** Your objective **
Using the data that follows, return exactly the lines from the one that contains "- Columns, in" through the one that contains "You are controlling", ends included.

Collected data entries:

§ §

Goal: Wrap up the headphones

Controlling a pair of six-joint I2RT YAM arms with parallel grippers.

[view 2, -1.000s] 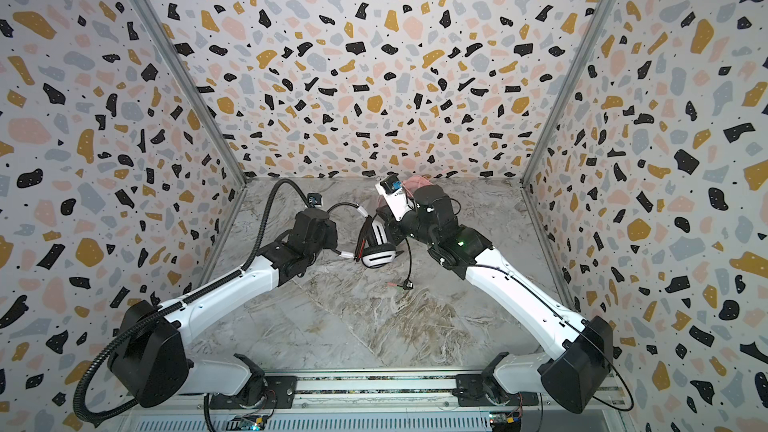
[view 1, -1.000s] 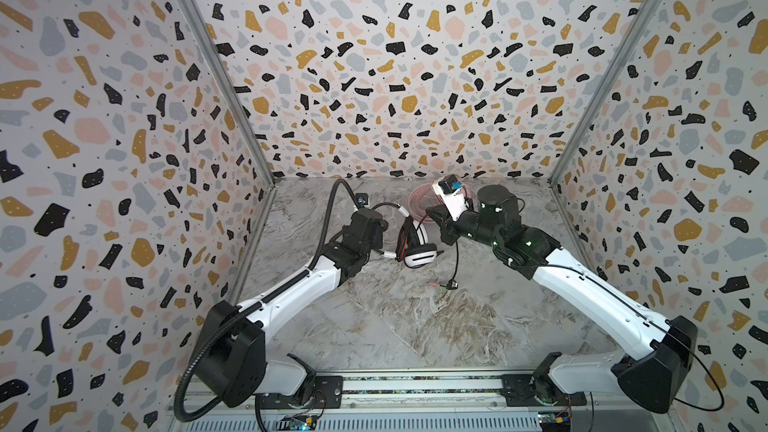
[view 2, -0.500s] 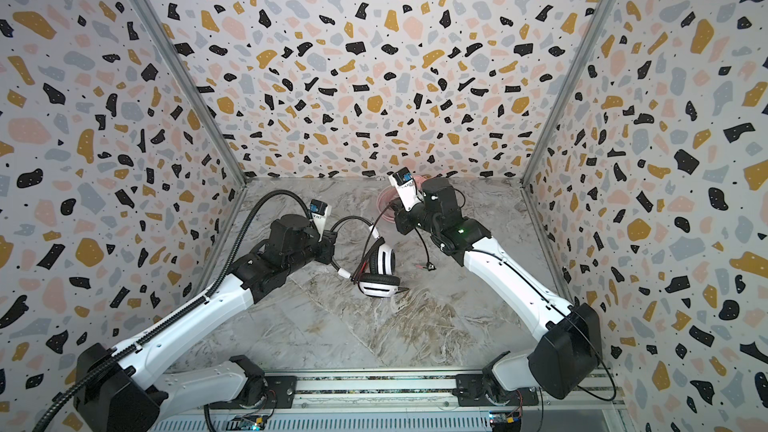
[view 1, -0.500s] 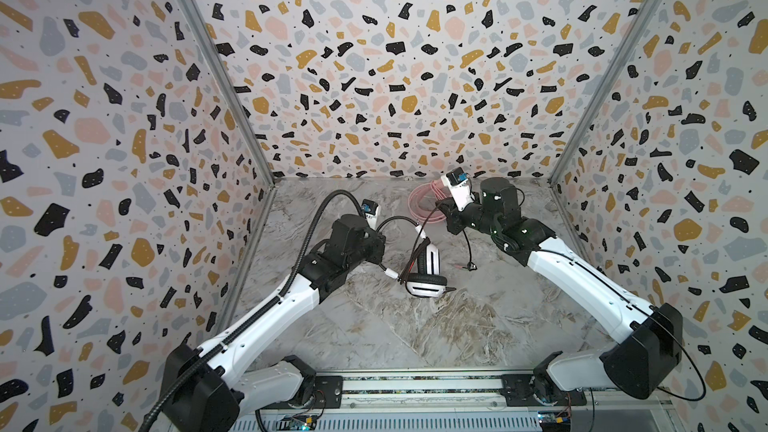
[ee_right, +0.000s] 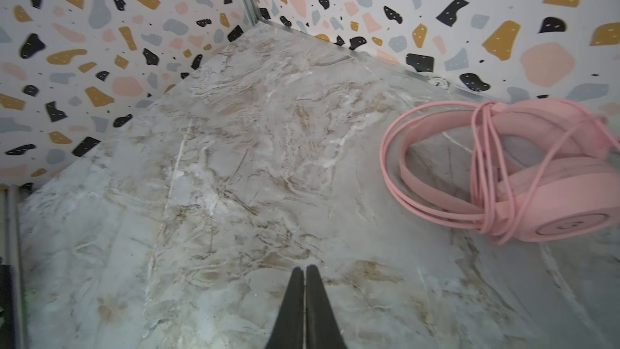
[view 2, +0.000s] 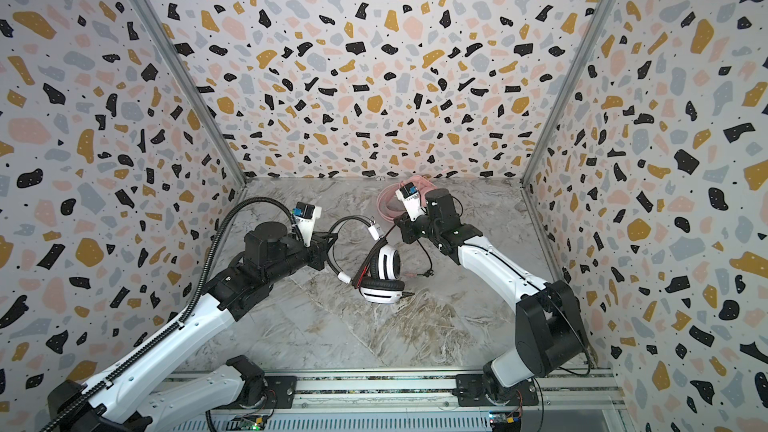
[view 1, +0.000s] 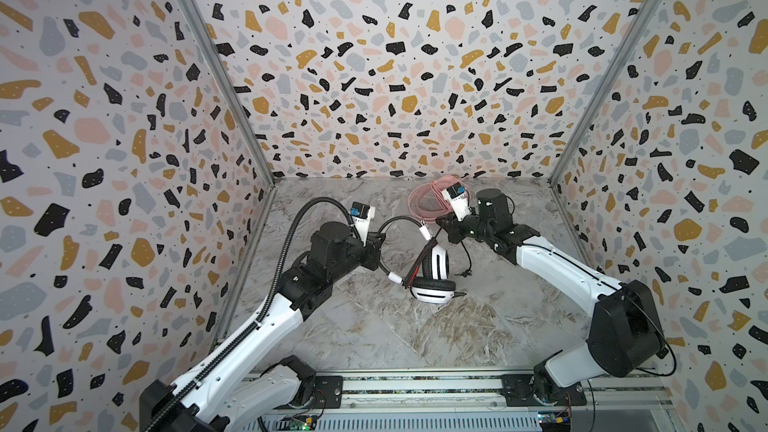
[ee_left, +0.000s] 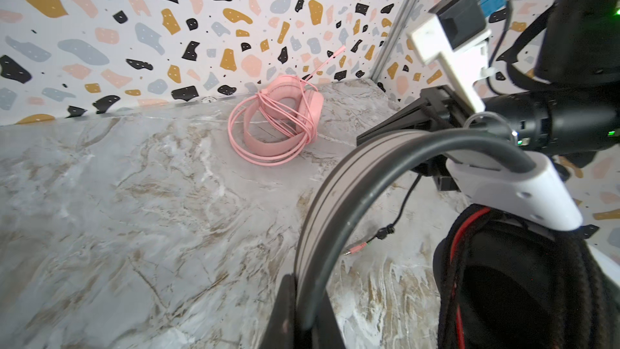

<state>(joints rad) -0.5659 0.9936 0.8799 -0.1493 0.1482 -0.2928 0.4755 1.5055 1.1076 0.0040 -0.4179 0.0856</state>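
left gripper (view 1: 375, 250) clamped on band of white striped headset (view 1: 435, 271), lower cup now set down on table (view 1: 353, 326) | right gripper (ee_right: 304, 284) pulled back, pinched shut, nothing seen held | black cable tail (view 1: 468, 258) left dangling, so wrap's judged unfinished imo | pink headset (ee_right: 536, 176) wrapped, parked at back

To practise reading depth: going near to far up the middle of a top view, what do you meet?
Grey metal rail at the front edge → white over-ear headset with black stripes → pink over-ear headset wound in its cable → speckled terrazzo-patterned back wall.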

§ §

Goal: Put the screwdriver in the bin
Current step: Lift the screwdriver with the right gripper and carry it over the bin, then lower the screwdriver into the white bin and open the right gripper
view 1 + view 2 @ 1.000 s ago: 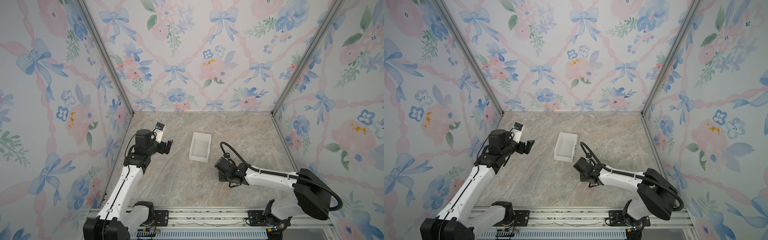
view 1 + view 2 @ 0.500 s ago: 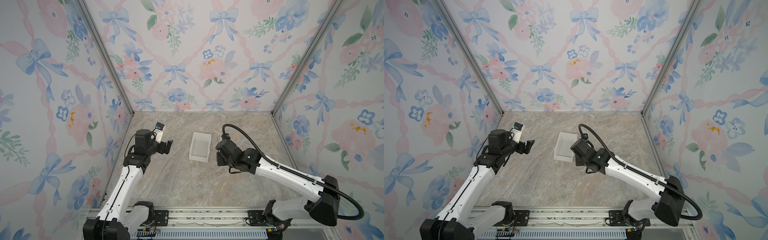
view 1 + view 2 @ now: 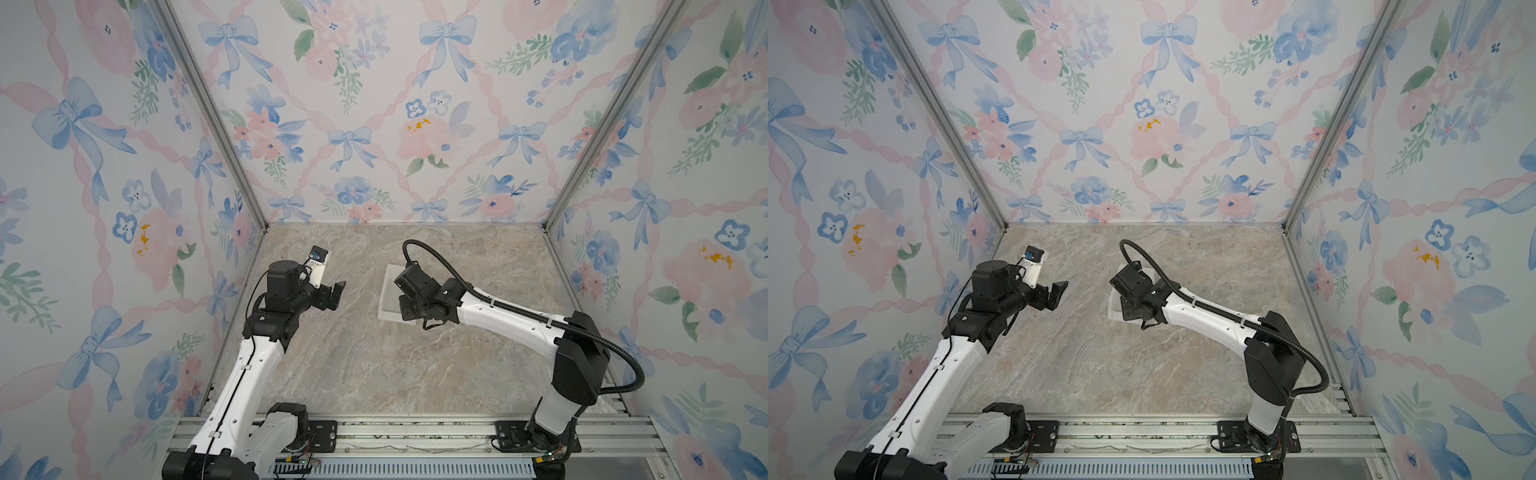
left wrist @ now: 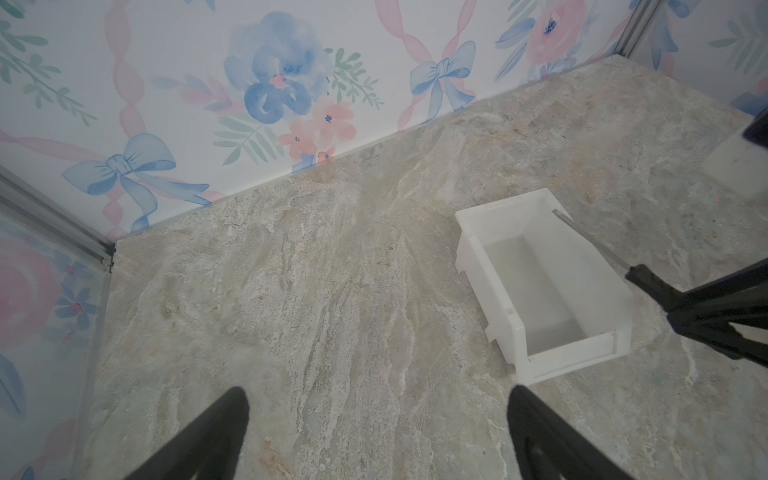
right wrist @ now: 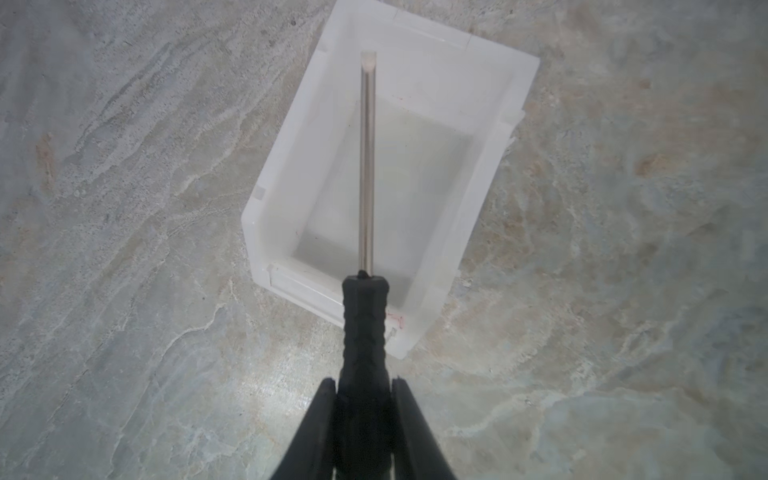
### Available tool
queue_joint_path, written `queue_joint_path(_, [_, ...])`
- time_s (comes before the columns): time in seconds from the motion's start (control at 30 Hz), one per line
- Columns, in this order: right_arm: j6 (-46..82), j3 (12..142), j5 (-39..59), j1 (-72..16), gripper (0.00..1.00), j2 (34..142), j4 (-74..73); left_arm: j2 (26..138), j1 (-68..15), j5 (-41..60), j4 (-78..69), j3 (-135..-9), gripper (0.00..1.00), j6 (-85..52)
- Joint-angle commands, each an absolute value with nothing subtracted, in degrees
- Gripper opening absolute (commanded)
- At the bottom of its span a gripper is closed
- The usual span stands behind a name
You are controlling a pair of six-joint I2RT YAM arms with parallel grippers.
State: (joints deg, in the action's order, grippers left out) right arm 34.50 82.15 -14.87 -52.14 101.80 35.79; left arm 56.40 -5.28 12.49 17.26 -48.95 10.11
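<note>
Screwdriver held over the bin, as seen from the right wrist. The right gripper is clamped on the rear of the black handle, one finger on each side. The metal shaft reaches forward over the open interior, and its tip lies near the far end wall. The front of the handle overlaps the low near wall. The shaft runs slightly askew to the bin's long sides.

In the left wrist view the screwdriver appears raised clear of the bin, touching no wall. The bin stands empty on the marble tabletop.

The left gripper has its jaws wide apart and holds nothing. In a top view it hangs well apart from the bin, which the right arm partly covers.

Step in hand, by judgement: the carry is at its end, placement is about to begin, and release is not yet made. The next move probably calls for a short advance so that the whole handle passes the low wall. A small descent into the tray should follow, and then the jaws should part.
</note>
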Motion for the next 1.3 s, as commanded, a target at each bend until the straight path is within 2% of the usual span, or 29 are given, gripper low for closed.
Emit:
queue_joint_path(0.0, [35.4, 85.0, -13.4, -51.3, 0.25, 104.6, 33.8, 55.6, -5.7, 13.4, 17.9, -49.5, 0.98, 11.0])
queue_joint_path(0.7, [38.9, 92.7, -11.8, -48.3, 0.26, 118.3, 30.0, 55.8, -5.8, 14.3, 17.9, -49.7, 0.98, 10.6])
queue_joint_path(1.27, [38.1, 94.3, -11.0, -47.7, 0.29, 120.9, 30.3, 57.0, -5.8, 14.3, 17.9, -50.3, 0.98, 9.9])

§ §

** Response area **
- Columns, in this order: right_arm: j6 (-46..82), j3 (12..142), j5 (-39..59), j1 (-72..16), gripper (0.00..1.00), j2 (34..142), j4 (-74..73); left_arm: j2 (26..138), j1 (-68..15), j5 (-41..60), j4 (-78..69), j3 (-135..-9), gripper (0.00..1.00), j6 (-85..52)
- Joint-angle commands, each an absolute value with nothing subtracted, in degrees
- Gripper opening absolute (commanded)
- At the bottom of its span a gripper is closed
- The usual span stands behind a name
You are controlling a pair of six-joint I2RT YAM arms with parallel grippers.

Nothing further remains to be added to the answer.